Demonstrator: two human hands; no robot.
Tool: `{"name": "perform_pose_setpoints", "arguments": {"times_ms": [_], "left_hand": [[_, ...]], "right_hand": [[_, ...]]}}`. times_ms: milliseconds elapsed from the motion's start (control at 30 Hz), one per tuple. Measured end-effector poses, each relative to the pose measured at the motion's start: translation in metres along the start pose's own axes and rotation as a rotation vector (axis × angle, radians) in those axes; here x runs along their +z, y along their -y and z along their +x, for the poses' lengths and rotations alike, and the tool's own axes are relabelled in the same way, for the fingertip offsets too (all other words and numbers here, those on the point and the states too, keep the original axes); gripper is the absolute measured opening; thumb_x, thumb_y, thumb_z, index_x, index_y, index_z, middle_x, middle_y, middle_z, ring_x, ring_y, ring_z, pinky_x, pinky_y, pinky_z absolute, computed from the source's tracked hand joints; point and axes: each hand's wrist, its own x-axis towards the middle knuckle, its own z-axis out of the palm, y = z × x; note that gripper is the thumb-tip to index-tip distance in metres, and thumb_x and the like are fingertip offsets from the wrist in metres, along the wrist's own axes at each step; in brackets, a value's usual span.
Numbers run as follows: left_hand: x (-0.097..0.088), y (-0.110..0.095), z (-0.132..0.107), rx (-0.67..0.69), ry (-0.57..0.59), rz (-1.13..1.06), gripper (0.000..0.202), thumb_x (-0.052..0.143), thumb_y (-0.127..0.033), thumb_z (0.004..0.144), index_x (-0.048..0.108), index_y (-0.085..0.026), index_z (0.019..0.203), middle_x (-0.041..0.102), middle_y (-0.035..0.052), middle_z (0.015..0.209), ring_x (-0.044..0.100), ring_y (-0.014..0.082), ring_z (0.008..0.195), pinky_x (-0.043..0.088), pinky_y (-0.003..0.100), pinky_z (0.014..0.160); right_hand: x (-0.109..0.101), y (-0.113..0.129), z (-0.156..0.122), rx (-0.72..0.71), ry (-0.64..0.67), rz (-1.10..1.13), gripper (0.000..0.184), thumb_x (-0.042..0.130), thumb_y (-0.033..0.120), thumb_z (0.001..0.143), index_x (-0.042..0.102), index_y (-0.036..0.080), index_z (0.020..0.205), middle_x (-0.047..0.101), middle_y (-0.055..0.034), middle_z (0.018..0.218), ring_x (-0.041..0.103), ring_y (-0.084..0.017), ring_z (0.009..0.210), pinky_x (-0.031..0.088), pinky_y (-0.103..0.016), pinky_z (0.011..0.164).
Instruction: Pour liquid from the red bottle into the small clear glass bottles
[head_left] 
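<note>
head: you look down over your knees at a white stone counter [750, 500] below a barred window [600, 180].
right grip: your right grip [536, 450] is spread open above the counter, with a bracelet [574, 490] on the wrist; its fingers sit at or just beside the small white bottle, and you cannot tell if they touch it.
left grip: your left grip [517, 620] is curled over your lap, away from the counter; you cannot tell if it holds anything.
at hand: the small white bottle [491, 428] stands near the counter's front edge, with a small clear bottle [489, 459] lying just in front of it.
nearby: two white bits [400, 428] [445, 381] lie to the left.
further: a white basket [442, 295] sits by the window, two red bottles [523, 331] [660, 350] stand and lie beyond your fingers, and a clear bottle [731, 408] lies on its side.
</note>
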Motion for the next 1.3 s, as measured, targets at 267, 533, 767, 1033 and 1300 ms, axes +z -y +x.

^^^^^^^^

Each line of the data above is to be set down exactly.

Demonstrator: two human hands; no robot.
Tool: `{"name": "perform_pose_setpoints", "arguments": {"times_ms": [_], "left_hand": [[_, ...]], "right_hand": [[_, ...]]}}`. times_ms: milliseconds elapsed from the motion's start (control at 30 Hz), one per tuple. Measured end-effector poses, each relative to the pose measured at the motion's start: translation in metres along the start pose's own axes and rotation as a rotation vector (axis × angle, radians) in those axes; here x runs along their +z, y along their -y and z along their +x, for the poses' lengths and rotations alike, and the tool's own axes are relabelled in the same way, for the fingertip offsets too (all other words and numbers here, those on the point and the states too, keep the original axes); gripper is the absolute measured opening; thumb_x, thumb_y, thumb_z, index_x, index_y, index_z, middle_x, middle_y, middle_z, ring_x, ring_y, ring_z, pinky_x, pinky_y, pinky_z absolute, computed from the source's tracked hand joints; point and axes: each hand's wrist, its own x-axis towards the middle knuckle, its own z-axis out of the palm, y = z × x; note that gripper is the thumb-tip to index-tip distance in metres, and thumb_x and the like are fingertip offsets from the wrist in metres, along the wrist's own axes at each step; in brackets, a value's usual span.
Numbers run as follows: left_hand: x (-0.097..0.088), y (-0.110..0.095), z (-0.132..0.107), rx (-0.67..0.69), ry (-0.57..0.59), rz (-1.13..1.06), gripper (0.000..0.202), thumb_x (-0.052..0.143), thumb_y (-0.127..0.033), thumb_z (0.004..0.144), index_x (-0.048..0.108), index_y (-0.085..0.026), index_z (0.019..0.203), middle_x (-0.041..0.102), middle_y (-0.035..0.052), middle_z (0.015..0.209), ring_x (-0.044..0.100), ring_y (-0.014..0.082), ring_z (0.008..0.195), pinky_x (-0.043..0.088), pinky_y (-0.003..0.100), pinky_z (0.014..0.160); right_hand: x (-0.109..0.101), y (-0.113..0.129), z (-0.156..0.122), rx (-0.72..0.71), ry (-0.64..0.67), rz (-1.10..1.13), gripper (0.000..0.184), thumb_x (-0.042..0.130), thumb_y (-0.033..0.120), thumb_z (0.001..0.143), index_x (-0.042..0.102), index_y (-0.036..0.080), index_z (0.020..0.205), middle_x (-0.047..0.101), middle_y (-0.055..0.034), middle_z (0.018..0.218), ring_x (-0.041..0.103), ring_y (-0.084..0.017), ring_z (0.009..0.210), pinky_x (-0.031..0.088), pinky_y (-0.103..0.016), pinky_z (0.011..0.164).
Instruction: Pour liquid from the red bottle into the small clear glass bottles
[head_left] 
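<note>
head: you look down over your knees at a white stone counter [750, 500] below a barred window [600, 180].
right grip: your right grip [536, 450] is spread open above the counter, with a bracelet [574, 490] on the wrist; its fingers sit at or just beside the small white bottle, and you cannot tell if they touch it.
left grip: your left grip [517, 620] is curled over your lap, away from the counter; you cannot tell if it holds anything.
at hand: the small white bottle [491, 428] stands near the counter's front edge, with a small clear bottle [489, 459] lying just in front of it.
nearby: two white bits [400, 428] [445, 381] lie to the left.
further: a white basket [442, 295] sits by the window, two red bottles [523, 331] [660, 350] stand and lie beyond your fingers, and a clear bottle [731, 408] lies on its side.
</note>
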Motion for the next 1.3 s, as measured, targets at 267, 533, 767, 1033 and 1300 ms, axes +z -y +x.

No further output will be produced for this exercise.